Settings
Settings specify details for Bases2Fastq processes, such as demultiplexing and adapter trimming. The following sections describe the available settings and their default values. Settings that use a Boolean data type allow case-insensitive values of true
, false
, t
, f
, 0
, and 1
. T
or 1
indicate true and f
or 0
indicate false.
Columns
The Settings section includes SettingName
and Value
columns and an optional Lane
column.
Column | Constraints | Value |
---|---|---|
SettingName | Required | The name of the setting |
Value | Required | The value applied to the setting |
Lane | Optional | The number of a lane to restrict a library to: 1, 2, or 1+2 (default) |
Base Masks
A base mask specifies a set of cycles for a particular operation in Bases2Fastq. A series of operators indicates which cycles are included in the base mask. A positive integer or asterisk follows each operator to specify the applicable cycles.
- A
Y
(yes) operator indicates that a cycle is included in the mask. - An
N
(no) operator indicates that a cycle is excluded from the mask. - A positive integer indicates the number of cycles to include or exclude.
- An asterisk matches any remaining cycles in the read.
For example, Y4N*
creates a base mask for the first four cycles in a read.
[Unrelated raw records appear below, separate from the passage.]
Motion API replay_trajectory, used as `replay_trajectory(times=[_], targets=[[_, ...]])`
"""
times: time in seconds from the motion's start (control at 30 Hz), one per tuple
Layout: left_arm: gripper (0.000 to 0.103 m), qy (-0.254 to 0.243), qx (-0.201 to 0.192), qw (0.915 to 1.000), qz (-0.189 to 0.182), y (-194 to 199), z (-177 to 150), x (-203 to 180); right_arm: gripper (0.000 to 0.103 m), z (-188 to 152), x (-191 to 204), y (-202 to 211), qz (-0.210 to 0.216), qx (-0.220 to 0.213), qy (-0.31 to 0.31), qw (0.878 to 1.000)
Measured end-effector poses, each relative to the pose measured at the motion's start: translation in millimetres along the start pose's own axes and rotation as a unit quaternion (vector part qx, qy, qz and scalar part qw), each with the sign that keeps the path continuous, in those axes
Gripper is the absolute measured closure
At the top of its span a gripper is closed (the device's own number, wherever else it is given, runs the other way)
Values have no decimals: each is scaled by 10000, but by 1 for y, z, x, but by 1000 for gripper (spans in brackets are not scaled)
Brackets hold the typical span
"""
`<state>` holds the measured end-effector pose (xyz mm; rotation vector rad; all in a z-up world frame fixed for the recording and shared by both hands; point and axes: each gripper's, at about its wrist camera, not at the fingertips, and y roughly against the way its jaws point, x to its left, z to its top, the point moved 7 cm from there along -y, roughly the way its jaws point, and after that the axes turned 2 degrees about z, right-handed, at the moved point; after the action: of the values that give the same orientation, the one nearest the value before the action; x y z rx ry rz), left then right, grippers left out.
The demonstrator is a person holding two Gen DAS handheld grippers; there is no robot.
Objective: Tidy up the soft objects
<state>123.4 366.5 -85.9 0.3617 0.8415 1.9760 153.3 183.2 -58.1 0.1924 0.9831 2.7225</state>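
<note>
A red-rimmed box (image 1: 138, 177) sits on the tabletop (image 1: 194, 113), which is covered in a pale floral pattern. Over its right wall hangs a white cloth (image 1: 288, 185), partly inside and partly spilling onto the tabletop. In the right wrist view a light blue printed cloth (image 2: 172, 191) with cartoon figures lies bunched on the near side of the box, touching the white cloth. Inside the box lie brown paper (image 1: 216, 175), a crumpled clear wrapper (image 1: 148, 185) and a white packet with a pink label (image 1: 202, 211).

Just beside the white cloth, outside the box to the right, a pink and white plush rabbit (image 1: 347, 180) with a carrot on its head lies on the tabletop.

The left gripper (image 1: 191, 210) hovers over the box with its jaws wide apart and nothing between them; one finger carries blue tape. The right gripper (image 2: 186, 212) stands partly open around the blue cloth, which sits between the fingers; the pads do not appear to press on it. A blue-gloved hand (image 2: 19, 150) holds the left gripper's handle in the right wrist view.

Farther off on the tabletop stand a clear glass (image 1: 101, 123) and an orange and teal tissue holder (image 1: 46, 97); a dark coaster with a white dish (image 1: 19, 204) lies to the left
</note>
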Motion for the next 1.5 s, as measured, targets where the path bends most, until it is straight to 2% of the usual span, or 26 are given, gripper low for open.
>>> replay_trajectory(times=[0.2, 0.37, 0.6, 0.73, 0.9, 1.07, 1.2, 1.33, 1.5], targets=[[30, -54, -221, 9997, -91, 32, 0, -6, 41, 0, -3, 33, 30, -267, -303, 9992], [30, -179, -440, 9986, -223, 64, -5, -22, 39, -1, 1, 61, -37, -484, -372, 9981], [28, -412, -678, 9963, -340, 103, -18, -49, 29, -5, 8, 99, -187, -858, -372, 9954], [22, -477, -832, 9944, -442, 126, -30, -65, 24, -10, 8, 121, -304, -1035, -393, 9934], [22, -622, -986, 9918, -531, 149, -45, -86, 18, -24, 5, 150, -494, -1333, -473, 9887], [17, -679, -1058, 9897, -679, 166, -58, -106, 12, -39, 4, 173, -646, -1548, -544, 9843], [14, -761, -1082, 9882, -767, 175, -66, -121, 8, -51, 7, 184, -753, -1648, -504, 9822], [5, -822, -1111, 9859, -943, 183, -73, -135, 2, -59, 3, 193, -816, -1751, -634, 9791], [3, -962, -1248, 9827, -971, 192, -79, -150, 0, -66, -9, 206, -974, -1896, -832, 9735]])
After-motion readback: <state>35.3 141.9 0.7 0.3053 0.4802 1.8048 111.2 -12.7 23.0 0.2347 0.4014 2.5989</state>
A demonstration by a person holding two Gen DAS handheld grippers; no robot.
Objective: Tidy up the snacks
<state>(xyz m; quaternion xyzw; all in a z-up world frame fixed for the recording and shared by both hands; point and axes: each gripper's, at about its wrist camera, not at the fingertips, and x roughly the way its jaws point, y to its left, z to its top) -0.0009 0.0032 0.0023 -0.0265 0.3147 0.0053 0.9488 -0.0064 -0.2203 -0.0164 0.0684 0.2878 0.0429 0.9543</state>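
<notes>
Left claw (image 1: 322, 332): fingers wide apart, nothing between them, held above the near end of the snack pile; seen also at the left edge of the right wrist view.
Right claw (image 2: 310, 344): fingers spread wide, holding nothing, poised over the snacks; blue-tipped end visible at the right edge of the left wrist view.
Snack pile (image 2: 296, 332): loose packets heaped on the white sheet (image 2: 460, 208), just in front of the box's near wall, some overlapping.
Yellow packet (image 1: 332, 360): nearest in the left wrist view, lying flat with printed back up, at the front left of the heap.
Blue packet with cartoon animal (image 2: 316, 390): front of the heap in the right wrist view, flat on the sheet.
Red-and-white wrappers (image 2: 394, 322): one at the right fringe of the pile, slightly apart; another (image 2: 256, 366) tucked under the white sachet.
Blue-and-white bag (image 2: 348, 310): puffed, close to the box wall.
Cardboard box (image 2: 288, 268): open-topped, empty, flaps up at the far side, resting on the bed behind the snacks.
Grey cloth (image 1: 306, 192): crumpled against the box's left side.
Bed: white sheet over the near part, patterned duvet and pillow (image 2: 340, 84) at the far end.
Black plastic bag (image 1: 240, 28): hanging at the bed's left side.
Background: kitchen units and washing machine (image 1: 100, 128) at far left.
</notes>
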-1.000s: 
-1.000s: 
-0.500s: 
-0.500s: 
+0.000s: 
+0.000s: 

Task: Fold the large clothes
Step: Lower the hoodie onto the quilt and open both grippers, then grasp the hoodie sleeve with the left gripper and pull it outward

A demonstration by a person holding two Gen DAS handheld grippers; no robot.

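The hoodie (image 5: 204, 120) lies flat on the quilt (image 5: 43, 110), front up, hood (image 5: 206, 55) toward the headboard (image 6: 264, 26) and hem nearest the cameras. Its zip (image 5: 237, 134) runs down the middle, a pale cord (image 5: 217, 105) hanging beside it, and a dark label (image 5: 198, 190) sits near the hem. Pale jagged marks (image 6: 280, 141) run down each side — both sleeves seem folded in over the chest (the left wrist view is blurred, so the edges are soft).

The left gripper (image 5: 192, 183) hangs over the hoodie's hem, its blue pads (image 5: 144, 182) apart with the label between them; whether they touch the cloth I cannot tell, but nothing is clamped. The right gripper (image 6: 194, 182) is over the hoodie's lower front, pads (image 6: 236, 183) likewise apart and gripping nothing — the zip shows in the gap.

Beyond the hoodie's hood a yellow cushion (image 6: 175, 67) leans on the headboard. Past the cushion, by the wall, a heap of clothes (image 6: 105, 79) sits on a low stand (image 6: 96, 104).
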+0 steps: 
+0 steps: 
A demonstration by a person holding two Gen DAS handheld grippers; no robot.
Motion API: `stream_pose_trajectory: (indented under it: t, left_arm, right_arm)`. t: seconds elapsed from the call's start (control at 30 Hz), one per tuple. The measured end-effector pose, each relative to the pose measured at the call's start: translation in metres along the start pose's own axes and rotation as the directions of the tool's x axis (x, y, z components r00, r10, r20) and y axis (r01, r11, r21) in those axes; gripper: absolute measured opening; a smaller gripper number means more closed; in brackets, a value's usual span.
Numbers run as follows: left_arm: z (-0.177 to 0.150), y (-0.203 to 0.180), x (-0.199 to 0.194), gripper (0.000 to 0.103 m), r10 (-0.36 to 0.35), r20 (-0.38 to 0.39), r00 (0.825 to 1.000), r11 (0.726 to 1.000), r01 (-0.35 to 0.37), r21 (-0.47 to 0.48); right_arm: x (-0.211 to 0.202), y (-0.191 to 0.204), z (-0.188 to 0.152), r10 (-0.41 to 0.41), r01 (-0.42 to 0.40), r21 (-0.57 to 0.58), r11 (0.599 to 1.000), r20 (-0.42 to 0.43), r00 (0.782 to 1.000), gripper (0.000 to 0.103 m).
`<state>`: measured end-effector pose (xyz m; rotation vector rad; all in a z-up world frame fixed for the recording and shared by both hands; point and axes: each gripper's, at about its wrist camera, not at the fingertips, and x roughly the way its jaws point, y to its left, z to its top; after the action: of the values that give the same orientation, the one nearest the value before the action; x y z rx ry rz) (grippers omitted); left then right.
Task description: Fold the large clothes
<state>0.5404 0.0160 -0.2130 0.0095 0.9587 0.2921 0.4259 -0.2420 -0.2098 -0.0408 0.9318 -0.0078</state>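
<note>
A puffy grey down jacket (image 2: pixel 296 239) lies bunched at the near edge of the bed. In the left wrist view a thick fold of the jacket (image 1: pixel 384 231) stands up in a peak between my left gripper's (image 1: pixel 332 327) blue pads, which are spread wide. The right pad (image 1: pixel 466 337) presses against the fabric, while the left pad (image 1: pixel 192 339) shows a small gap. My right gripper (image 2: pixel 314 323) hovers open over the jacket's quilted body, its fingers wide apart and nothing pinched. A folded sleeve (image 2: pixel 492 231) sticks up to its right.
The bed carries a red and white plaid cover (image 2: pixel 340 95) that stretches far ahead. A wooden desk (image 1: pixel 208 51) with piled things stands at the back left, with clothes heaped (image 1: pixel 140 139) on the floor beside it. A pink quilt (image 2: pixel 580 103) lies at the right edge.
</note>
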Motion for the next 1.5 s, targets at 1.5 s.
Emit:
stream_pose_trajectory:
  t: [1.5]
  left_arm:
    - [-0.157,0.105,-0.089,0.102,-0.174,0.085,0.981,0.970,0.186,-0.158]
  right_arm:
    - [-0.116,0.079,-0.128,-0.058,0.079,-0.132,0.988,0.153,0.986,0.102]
The base mask N3Y2N*
excludes the first three cycles of a read, includes the fourth and fifth cycles, and excludes all remaining cycles.
Read Identifiers
A base mask can include read identifiers that restrict the mask to cycles for Index 1 (I1
), Index 2 (I2
), Read 1 (R1
), or Read 2 (R2
). Each read identifier is encoded as the abbreviated read name followed by a colon (e.g., R1:
). If the base mask does not include a read identifier, Bases2Fastq uses a default read that depends on the base mask setting.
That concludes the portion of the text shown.